Your task is to return the listing below word for word, without any of its images.

━━━━━━━━

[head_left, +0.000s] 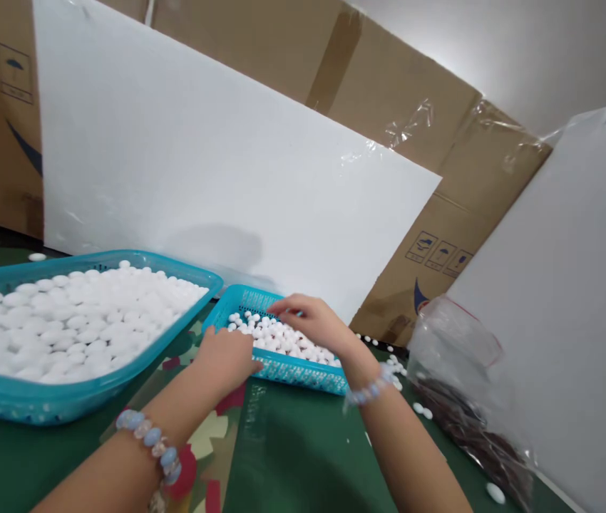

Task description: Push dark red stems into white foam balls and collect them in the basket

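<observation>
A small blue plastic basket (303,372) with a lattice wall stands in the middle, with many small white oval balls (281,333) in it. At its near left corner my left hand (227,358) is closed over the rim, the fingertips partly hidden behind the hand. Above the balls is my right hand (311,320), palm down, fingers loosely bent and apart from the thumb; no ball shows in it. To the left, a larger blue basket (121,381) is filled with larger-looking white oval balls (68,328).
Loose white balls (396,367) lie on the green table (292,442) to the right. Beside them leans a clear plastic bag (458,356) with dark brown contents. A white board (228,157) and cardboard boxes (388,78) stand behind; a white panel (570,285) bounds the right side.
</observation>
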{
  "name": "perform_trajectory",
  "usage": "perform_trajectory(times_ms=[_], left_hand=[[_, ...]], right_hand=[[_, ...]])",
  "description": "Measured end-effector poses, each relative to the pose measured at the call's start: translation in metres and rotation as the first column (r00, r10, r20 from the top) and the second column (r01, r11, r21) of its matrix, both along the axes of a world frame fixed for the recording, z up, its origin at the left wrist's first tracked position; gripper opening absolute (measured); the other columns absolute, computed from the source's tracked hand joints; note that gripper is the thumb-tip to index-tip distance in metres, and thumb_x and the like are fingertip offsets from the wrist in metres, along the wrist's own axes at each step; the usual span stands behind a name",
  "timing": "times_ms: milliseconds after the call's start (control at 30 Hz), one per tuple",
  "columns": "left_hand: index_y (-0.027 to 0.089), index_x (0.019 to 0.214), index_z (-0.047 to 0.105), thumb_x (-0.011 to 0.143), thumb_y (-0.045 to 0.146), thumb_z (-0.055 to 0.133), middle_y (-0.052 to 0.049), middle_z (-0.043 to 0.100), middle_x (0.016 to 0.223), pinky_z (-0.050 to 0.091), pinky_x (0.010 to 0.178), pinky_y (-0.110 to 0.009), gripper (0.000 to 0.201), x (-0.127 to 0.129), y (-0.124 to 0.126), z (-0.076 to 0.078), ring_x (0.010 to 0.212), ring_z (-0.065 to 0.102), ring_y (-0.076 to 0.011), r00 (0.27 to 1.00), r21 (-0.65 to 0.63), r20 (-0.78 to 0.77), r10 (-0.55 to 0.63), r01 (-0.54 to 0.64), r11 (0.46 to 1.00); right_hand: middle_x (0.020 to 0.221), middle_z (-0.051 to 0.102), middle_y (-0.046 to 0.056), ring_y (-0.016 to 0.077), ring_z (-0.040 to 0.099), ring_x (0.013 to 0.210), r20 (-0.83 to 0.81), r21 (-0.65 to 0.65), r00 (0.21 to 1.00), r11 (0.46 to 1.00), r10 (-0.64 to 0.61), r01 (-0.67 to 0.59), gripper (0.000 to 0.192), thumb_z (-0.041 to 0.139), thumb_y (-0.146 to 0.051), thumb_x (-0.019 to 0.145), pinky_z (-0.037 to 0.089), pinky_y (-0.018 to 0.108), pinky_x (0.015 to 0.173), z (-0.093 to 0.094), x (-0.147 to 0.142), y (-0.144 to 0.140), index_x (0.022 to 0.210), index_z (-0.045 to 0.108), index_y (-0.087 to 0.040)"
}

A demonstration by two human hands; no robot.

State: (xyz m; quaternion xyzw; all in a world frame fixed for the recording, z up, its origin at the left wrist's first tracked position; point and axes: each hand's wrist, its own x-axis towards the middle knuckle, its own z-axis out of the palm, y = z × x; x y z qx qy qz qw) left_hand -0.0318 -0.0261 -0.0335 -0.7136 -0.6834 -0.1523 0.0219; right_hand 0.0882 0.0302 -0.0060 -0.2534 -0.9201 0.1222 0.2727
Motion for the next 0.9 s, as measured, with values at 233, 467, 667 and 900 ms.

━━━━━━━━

* Solution to the problem:
[head_left, +0.000s] 

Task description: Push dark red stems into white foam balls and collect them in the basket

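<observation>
A small blue plastic basket (303,372) with a lattice wall stands in the middle, with many small white oval balls (281,333) in it. At its near left corner my left hand (227,358) is closed over the rim, the fingertips partly hidden behind the hand. Above the balls is my right hand (311,320), palm down, fingers loosely bent and apart from the thumb; no ball shows in it. To the left, a larger blue basket (121,381) is filled with larger-looking white oval balls (68,328).
Loose white balls (396,367) lie on the green table (292,442) to the right. Beside them leans a clear plastic bag (458,356) with dark brown contents. A white board (228,157) and cardboard boxes (388,78) stand behind; a white panel (570,285) bounds the right side.
</observation>
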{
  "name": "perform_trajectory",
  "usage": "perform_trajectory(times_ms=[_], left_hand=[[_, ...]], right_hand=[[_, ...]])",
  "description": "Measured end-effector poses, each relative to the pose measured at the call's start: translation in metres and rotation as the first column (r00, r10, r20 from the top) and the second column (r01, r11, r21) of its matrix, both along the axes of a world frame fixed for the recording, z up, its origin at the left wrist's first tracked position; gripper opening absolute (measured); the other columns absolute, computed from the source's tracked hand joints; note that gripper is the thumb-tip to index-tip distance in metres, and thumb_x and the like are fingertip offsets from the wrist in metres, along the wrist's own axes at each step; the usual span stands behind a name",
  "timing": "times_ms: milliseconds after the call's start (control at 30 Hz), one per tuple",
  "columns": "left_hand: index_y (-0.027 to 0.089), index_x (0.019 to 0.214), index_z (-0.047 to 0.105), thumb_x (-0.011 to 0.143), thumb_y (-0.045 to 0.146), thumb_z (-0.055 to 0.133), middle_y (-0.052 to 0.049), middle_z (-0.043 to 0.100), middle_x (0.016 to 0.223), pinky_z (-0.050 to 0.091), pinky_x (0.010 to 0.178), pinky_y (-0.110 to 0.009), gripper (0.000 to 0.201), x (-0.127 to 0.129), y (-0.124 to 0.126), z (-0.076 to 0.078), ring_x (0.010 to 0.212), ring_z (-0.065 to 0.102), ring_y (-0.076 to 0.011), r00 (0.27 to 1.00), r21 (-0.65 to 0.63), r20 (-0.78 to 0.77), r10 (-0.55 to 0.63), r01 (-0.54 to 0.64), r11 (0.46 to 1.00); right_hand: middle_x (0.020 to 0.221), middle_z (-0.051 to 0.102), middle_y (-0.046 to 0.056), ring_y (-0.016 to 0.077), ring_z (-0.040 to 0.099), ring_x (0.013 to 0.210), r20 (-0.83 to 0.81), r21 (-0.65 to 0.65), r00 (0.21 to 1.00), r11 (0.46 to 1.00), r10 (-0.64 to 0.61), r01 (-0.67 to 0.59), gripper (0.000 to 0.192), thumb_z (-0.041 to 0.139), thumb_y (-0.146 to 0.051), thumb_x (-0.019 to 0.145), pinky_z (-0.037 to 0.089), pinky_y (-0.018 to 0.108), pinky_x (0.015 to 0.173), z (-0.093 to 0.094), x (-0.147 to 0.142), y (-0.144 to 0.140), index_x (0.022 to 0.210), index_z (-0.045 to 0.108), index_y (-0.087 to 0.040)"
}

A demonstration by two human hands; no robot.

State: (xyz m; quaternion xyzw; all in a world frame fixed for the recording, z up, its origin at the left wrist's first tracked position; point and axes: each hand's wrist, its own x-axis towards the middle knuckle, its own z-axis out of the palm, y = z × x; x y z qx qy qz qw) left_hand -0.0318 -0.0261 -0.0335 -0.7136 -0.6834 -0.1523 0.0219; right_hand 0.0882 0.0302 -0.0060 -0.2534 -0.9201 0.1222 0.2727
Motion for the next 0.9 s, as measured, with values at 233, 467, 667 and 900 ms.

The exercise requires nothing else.